The names of the mapped collections users should use to transfer data and set up guest collections for the various services/connectors are specified in the table below. Users can search for the collections within the Globus web app when they wish to transfer files among collections (and to set up guest collections), including their own Globus Connect Personal endpoint. Users can also bookmark these for later reuse without having to search for them.

UCB System UCB Globus Collection/Endpoint Name(s)
BRC (Savio) ucb#brc
ucb#brc-basic
UCB BRC Savio Posix Data
Google Cloud Storage UCB Google Cloud Storage Collection
Wasabi UCB S3 Wasabi Data
Amazon Web Services (AWS) UCB AWS S3 Collections
Google Drive (bDrive) UCB Google Drive Collections
Cloudian Storage UCB Cloudian Storage Collections

Note that the ucb#brc and UCB BRC Savio Posix Data endpoints/collections point to the same data on Savio.

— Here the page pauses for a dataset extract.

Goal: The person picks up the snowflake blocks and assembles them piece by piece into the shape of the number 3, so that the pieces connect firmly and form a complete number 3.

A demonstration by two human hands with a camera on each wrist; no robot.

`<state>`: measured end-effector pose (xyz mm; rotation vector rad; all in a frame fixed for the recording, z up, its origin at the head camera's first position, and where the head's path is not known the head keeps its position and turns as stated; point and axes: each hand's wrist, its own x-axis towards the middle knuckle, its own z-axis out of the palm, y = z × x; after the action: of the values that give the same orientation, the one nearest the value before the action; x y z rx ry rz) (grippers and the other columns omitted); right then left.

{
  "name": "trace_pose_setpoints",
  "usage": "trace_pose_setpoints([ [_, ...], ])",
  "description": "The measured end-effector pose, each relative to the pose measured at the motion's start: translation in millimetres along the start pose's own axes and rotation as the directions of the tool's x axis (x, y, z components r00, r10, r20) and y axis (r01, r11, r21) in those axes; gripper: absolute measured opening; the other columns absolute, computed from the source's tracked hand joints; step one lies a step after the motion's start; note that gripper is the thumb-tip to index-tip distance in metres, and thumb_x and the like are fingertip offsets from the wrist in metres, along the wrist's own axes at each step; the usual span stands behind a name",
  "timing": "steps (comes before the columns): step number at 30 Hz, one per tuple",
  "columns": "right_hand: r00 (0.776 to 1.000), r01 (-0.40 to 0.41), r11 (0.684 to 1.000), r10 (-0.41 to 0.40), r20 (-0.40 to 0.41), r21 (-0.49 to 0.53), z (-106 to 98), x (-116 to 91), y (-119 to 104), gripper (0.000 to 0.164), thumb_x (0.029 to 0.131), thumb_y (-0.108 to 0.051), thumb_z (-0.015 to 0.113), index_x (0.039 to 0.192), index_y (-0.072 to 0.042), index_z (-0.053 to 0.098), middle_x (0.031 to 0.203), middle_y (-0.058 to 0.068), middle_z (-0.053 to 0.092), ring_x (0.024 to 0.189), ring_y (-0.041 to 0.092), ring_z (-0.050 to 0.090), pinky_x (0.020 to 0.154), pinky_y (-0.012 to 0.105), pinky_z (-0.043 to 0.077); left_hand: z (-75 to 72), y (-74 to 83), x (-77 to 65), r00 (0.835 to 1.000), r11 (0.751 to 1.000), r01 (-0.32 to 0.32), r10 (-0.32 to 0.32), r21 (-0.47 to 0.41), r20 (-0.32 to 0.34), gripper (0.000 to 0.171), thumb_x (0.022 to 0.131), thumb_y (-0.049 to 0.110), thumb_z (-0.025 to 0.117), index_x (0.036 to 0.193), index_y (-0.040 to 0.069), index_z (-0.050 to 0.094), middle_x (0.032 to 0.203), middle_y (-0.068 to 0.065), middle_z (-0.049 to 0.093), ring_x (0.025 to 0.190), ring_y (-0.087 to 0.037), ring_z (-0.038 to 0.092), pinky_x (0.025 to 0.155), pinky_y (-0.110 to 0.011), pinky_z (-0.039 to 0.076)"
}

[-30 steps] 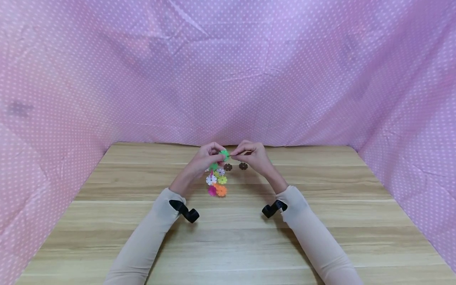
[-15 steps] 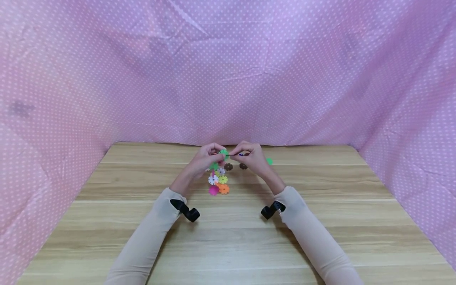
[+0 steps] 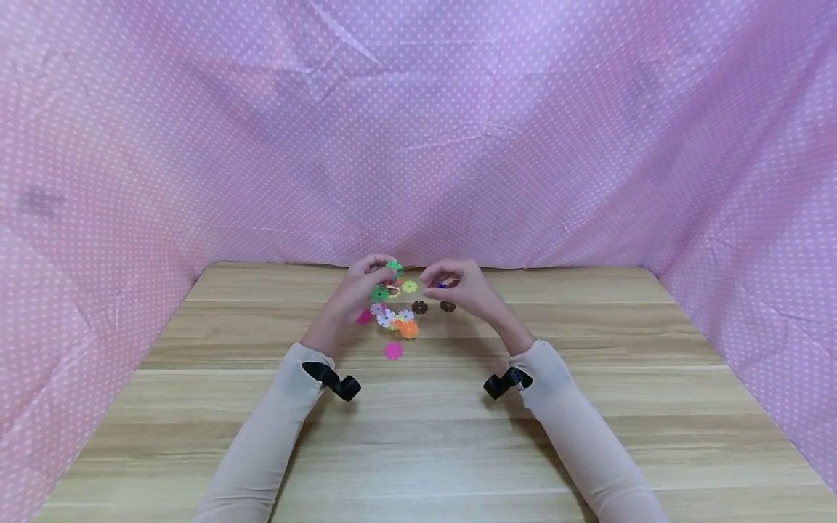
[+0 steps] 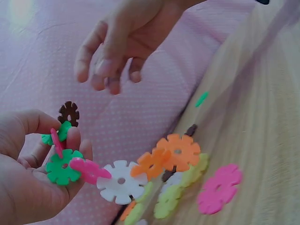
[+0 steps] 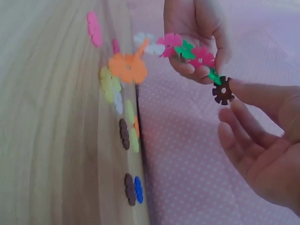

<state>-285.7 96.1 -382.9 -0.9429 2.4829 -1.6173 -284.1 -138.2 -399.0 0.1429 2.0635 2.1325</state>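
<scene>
A chain of interlocked plastic snowflake discs hangs from my left hand point(image 3: 353, 294), whose thumb and fingers pinch it near a green disc point(image 4: 64, 167). In the left wrist view a brown disc point(image 4: 69, 113) tops the chain, joined to a second green disc. Down the chain come pink discs, a white disc point(image 4: 121, 182) and orange discs point(image 4: 178, 152). My right hand point(image 3: 458, 283) hovers to the right, fingers loosely bent, apart from the chain in the head and left wrist views. In the right wrist view its thumb appears beside the brown disc; contact there is unclear.
On the wooden table point(image 3: 418, 450) lie loose discs: a pink one point(image 3: 394, 351), a yellow one point(image 3: 409, 287), brown ones point(image 3: 420, 307), a blue one point(image 5: 138, 190) and a green one point(image 4: 202, 99). Pink dotted cloth point(image 3: 418, 145) surrounds the table's back and sides.
My left hand has moved left and slightly up, taking the chain along. My right hand has let go of the brown disc, so a gap separates the hands. The chain's orange end has risen.
</scene>
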Motion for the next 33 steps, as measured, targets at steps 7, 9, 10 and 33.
trace_pose_setpoints([
  [7,0.957,0.042,0.998,-0.026,0.289,-0.051,15.4,-1.5,-3.7,0.024,0.087,-0.002,0.078,0.110,0.002,0.073,0.098,0.017,0.075,0.085,0.016,0.070,0.077,0.029,0.062,-10.5,3.9,0.0,1.000,0.999,-0.003,0.005,0.054,-0.030,0.016,0.100,0.017,0.060,0.114,0.010,0.061,0.105,0.002,0.060,0.096,-0.014,0.056,0.084,-0.024,0.050],
  [9,0.936,0.041,0.996,-0.011,0.351,-0.080,21.4,-2.3,-3.1,0.026,0.087,-0.003,0.078,0.111,0.004,0.072,0.102,0.020,0.074,0.086,0.016,0.070,0.080,0.029,0.062,-12.1,3.5,0.3,1.000,0.999,-0.006,0.008,0.054,-0.028,0.016,0.100,0.017,0.060,0.114,0.010,0.061,0.105,0.002,0.060,0.096,-0.014,0.056,0.083,-0.024,0.050],
  [10,0.926,0.044,0.995,-0.006,0.378,-0.093,24.3,-2.7,-2.6,0.027,0.087,-0.003,0.079,0.112,0.005,0.071,0.104,0.021,0.074,0.087,0.016,0.070,0.080,0.029,0.061,-12.7,3.5,0.2,1.000,0.998,-0.006,0.008,0.055,-0.028,0.015,0.100,0.017,0.060,0.114,0.010,0.061,0.105,0.002,0.060,0.096,-0.014,0.056,0.083,-0.024,0.050],
  [33,0.787,0.117,0.946,0.098,0.609,-0.303,60.3,-0.1,2.2,0.031,0.087,-0.005,0.078,0.117,-0.002,0.073,0.098,0.007,0.068,0.083,0.008,0.058,0.074,0.015,0.051,-15.0,2.1,-0.4,1.000,0.998,0.001,0.000,0.058,-0.009,0.022,0.100,0.017,0.061,0.120,0.007,0.060,0.113,0.001,0.059,0.107,-0.016,0.055,0.095,-0.028,0.048],
])
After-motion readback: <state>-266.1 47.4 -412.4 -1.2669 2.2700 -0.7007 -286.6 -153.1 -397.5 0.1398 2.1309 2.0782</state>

Also, note that the Globus Timer service (see here also), which can be used to automate and schedule data transfers with Globus, is not supported for high assurance collections at this time, so it can't be used with the Savio ucb#brc endpoint or with the other mapped collections listed in the table above. Savio users need to use the ucb#brc-basic (non-High Assurance) endpoint in order to use the Globus Timer service.